(Collected data)
Content starts
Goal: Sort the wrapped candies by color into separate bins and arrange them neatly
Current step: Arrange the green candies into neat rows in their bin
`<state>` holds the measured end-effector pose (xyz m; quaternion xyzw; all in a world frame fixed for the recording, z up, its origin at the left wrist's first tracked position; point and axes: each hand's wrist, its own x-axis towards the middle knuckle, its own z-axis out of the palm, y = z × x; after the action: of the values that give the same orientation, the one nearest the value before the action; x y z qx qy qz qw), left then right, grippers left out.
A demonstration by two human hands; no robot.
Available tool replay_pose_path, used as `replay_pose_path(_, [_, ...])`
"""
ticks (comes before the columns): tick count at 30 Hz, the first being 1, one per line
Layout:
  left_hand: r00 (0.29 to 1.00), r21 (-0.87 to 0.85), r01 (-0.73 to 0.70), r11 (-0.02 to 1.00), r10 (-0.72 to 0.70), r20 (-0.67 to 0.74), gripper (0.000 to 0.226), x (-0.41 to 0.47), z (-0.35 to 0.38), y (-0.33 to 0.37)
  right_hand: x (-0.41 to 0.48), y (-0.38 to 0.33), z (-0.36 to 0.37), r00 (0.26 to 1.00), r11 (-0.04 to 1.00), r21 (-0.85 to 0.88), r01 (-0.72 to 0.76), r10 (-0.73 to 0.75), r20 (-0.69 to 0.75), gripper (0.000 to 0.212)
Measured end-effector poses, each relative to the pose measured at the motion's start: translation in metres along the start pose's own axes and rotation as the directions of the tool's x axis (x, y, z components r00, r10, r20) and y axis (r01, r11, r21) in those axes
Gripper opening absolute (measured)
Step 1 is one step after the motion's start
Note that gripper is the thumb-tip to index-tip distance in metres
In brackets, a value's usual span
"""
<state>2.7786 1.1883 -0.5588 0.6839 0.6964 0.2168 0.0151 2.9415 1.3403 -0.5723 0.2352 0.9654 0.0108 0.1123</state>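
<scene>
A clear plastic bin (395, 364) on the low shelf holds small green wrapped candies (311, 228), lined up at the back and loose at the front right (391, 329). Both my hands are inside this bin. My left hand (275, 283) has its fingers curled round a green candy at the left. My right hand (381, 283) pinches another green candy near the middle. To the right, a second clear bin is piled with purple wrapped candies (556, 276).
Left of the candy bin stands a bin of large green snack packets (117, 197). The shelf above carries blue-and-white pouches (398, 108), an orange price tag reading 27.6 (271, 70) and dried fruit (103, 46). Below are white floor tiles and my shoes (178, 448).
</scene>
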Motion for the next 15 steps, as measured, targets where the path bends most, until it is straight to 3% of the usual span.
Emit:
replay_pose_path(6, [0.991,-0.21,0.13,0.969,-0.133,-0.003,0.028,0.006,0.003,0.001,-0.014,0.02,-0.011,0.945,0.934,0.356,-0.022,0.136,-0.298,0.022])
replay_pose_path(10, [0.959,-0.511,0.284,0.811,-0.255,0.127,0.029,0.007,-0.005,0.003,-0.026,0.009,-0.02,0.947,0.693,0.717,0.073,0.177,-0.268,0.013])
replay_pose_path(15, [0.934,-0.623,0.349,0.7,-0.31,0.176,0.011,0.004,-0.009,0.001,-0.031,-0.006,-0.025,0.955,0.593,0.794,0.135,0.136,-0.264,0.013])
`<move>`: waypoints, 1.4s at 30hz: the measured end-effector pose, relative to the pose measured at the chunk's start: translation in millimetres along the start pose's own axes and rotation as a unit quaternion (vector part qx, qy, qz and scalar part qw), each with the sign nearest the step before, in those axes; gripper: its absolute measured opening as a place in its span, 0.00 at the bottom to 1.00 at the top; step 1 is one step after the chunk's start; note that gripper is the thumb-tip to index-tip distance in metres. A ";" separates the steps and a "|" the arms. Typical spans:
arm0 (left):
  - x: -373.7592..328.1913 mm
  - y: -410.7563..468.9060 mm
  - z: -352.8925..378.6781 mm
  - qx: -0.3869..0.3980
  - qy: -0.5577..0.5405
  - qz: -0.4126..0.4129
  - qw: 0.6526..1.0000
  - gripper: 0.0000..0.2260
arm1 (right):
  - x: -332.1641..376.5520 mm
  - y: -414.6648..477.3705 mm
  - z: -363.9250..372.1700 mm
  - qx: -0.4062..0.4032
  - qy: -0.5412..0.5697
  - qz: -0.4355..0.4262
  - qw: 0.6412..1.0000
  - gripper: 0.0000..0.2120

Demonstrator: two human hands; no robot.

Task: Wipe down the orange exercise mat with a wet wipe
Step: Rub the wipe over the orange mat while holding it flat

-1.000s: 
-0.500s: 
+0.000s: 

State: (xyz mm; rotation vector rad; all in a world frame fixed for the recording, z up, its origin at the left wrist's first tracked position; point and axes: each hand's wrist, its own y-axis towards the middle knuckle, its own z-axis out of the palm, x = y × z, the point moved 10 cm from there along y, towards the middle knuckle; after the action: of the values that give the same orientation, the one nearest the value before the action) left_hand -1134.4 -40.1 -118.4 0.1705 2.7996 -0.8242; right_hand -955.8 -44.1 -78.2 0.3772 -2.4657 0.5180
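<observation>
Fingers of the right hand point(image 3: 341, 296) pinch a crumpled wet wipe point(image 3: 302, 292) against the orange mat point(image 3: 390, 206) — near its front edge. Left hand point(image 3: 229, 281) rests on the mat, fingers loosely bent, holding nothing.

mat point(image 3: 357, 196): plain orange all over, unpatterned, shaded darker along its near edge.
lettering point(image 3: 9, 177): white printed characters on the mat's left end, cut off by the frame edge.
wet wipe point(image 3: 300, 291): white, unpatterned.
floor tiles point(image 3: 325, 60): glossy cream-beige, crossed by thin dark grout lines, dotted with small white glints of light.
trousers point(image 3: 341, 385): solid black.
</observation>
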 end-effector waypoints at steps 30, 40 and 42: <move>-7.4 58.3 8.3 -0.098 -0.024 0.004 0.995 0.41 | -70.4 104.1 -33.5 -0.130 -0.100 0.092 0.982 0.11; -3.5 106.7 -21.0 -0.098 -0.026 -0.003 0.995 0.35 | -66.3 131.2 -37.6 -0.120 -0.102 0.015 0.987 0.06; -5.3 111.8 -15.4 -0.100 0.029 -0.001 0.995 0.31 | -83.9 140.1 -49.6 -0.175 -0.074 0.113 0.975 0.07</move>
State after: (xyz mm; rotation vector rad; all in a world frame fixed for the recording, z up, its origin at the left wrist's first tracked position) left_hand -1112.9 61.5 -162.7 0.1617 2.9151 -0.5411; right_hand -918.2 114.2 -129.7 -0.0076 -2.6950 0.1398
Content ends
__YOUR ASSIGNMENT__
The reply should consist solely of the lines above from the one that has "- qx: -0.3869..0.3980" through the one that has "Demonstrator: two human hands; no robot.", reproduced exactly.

__SOLUTION__
  - qx: -0.3869..0.3980
  - qy: -0.5577..0.5405
  - qz: -0.4126..0.4129
  - qw: 0.6526..1.0000
  - gripper: 0.0000..0.2260
arm1 (right):
  - x: -332.1641..376.5520 mm
  - y: -414.6648..477.3705 mm
  - z: -363.9250..372.1700 mm
  - qx: -0.4062..0.4032
  - qy: -0.5412..0.5697
  - qz: -0.4355..0.4262
  - qw: 0.6412..1.0000
  - gripper: 0.0000..0.2120

Demonstrator: two human hands; no robot.

Nothing else belongs in this answer.